Not following so…
Here so is what I've done in probably too much detail:
1) ingest raw log files and split them up by action
2) turn these into Mahout preference files using Mahout type IDs, keeping a map
of IDs
3) run the Mahout Item-based recommender using LLR for similarity
4) created a Mahout style cross-recommender using cooccurrence similarity using
matrix math
5) given two similairty matrixes and a user history matrix I am writing them to
csv files with Mahout ID replaced by the original string external IDs for users
and items
input log file before splitting:
u1 purchase iphone
u1 purchase ipad
u2 purchase nexus-tablet
u2 purchase galaxy
u3 purchase surface
u4 purchase iphone
u4 purchase ipad
u1 view iphone
u1 view ipad
u1 view nexus-tablet
u1 view galaxy
u2 view iphone
u2 view ipad
u2 view nexus-tablet
u2 view galaxy
u3 view surface
u4 view iphone
u4 view ipad
u4 view nexus-tablet
Input user history DRM after ID translation to mahout IDs and splitting for
action "purchase"
B user/item iphone ipad nexus-tablet galaxy surface
u1 1 1 0 0 0
u2 0 0 1 1 0
u3 0 0 0 0 1
u4 1 1 0 0 0
Map of IDs Mahout to Original/External
0 -> iphone
1 -> ipad
2 -> nexus-tablet
3 -> galaxy
4 -> surface
To be specific the DRM from the RecommenderJob with item-item similarities
using LLR looks like this:
Input Path: out/p-recs/sims/part-r-00000
Key class: class org.apache.hadoop.io.IntWritable Value Class: class
org.apache.mahout.math.VectorWritable
Key: 0: Value: {1:0.8472157541208549}
Key: 1: Value: {0:0.8472157541208549}
Key: 2: Value: {3:0.8181382096075936}
Key: 3: Value: {2:0.8181382096075936}
Key: 4: Value: {}
This will be written to a directory for later Solr indexing as a csv of the
form:
item_id,similar_items,cross_action_similar_items
iphone,ipad,
ipad,iphone,
nexus-tablet,galaxy,
galaxy, nexus-tablet,
surface,,
By using a user's history vector as a query you get results = recommendations
So if the user is u1, the history vector is:
"iphone ipad"
The Solr results for query "iphone ipad" using field "similar_items" will be
1. Doc ID, ipad
2. Doc ID, iphone
If you want item similarities, for instance if a user is anonymous with no
history and is looking at an iphone product page. You would fetch the doc for
id = "iphone" and get:
"ipad"
Perhaps a bad example for ordering, since there is only one ID in the doc but
the items in the "similar_items" field would be ordered by similarity strength.

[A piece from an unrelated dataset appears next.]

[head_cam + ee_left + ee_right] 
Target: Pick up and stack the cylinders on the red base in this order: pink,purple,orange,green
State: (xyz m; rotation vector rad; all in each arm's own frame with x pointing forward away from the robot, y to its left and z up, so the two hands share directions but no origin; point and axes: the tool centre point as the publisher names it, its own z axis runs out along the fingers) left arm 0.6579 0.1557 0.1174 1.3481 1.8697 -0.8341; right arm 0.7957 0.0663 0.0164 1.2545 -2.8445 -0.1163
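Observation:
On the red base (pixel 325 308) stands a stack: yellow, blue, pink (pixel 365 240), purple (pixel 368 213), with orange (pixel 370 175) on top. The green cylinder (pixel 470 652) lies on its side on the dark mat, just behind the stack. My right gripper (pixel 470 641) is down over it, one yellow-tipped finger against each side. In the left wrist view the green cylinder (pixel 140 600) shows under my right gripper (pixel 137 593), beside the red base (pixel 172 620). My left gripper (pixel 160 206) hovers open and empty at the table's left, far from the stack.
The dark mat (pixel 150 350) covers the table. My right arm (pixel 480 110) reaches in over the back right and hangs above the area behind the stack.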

Likewise for the cross-action similarities though the matrix will have
cooccurrence [B'A] values in the DRM.
For item similarities there is no need to do more than fetch one doc that
contains the similarities, right? I've successfully used this method with the
Mahout recommender but please correct me if something above is wrong.

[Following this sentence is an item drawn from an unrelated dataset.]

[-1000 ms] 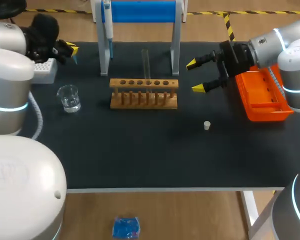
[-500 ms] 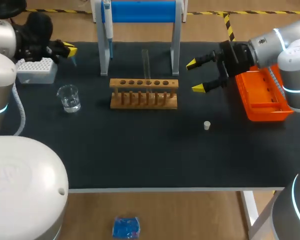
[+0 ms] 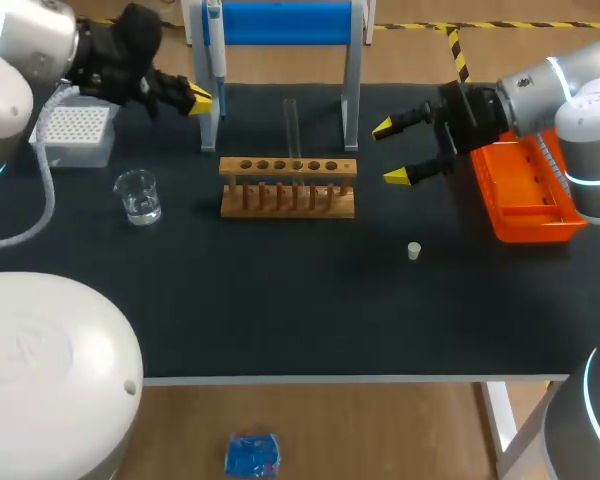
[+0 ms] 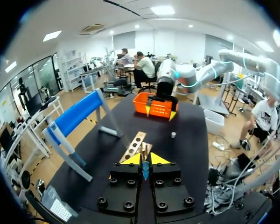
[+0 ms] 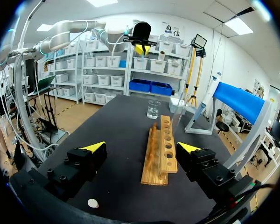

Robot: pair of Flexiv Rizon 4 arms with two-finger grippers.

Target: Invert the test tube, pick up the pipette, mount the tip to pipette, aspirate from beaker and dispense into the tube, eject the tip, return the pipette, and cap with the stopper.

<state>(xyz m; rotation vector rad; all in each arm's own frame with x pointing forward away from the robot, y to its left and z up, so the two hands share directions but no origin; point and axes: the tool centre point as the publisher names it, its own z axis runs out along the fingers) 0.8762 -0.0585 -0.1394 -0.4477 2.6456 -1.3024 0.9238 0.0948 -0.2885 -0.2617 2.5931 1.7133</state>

On Jul 31, 2013, at 4:52 PM, Ted Dunning <[email protected]> wrote:
Pat,
See inline
On Wed, Jul 31, 2013 at 1:29 PM, Pat Ferrel <[email protected]> wrote:
> So the XML as CSV would be:
> item_id,similar_items,cross_action_similar_items
> ipad,iphone,iphone nexus
> iphone,ipad,ipad galaxy
>
Right. Doesn't matter what format. Might want quotes around space
delimited lists, but anything will do.
>
> Note: As I mentioned before the order of the items in the field will
> encode rank of the similarity strength. This is for cases where you want to
> find similar items to a context item. You would fetch the doc for the
> context item by it's item ID and show the top k items in the doc. Ted's
> caveat would probably be to dither them.
>
I always say "dither" so that is an easy one.

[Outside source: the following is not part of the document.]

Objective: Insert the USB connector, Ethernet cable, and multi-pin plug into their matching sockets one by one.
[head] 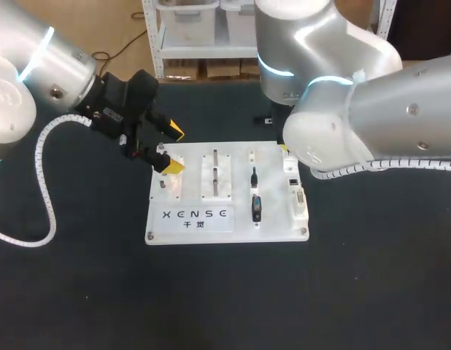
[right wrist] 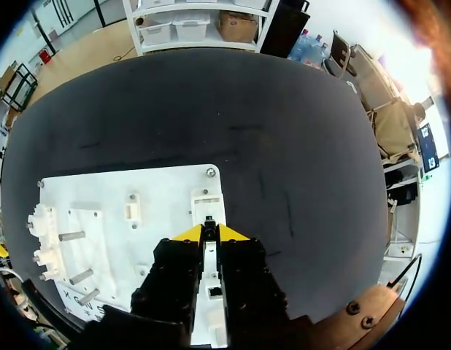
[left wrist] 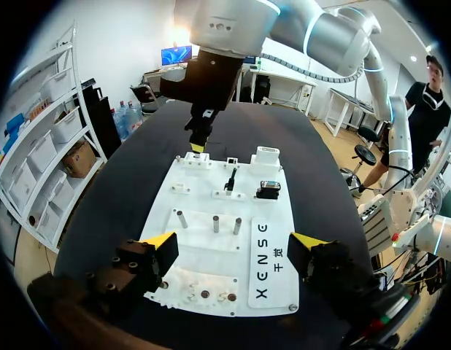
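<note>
The white socket board (head: 196, 230) lies mid-table. On it a slim black USB connector (head: 253, 175) stands upright beside a black multi-pin plug (head: 257, 208); both also show in the left wrist view as the USB connector (left wrist: 230, 179) and the multi-pin plug (left wrist: 268, 189). My right gripper (right wrist: 210, 232) hangs over the board's far right corner, shut on a small dark plug (right wrist: 209, 221) just above a white socket block (right wrist: 209, 200); I cannot tell what kind of plug it is. My arm hides most of the right gripper (head: 284, 151) in the head view. My left gripper (head: 174, 149) hovers open over the board's left end with nothing between its fingers.
Two metal pegs (head: 215, 171) stand in a block at the board's middle. More sockets (head: 295, 191) line the board's right end. The black table mat (head: 371, 277) surrounds the board. My bulky right arm (head: 371, 124) overhangs the back right.
</note>
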Robot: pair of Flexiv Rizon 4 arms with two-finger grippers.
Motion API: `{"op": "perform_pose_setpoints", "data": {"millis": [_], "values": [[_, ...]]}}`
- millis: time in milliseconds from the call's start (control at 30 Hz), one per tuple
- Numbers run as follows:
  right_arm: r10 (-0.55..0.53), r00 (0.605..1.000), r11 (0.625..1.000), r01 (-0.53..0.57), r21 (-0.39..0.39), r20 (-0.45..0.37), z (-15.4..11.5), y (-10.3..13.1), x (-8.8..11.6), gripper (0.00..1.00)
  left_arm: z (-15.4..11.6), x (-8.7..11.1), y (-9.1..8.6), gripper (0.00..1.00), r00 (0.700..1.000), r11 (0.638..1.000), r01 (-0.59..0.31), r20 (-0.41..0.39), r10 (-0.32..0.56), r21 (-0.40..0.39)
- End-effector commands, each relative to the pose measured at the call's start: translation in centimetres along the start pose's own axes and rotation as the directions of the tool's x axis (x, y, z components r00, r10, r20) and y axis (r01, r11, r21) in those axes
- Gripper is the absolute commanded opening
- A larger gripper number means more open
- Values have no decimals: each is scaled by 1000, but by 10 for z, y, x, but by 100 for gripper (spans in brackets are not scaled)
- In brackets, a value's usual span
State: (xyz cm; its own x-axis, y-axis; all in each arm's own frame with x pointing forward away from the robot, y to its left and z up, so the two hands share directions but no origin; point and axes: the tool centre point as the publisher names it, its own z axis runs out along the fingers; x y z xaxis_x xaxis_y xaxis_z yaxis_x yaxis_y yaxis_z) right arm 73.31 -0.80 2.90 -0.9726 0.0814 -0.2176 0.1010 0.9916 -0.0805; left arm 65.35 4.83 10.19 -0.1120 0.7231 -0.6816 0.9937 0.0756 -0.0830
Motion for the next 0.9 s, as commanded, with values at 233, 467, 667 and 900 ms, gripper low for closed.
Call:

But fetching similar items of a center item by fetching the center item and
then fetching each of the referenced items is typically slower by about 2x
than running the search for mentions of the center item.
> Sounds like Ted is generating data. Andrew or M Lyon do either of you want
> to set the demo system up? If so you'll need to find a system--free tier
> AWS, Ted's box, etc. Then install all the needed stuff.
>
> I'll get the output working to csv.
>
> On Jul 31, 2013, at 11:51 AM, Pat Ferrel <[email protected]> wrote:
>
> OK and yes. The docs will look like:
>
> <add>
> <doc>
> <field name='item_id'>ipad</field>
> <field name='similar_items'>iphone</field>
> <field name='cross_action_similar_items'>iphone nexus</field>
> </doc>
> <doc>
> <field name='item_id'>iphone</field>
> <field name='similar_items'>ipad</field>
> <field name='cross_action_similar_items'>ipad galaxy</field>
> </doc>
> </add>
>
>
> On Jul 31, 2013, at 11:42 AM, B Lyon <[email protected]> wrote:
>
> I'm interested in helping as well.
> Btw I thought that what was stored in the solr fields were the llr-filtered
> items (ids I guess) for the could-be-recommended things.
>
>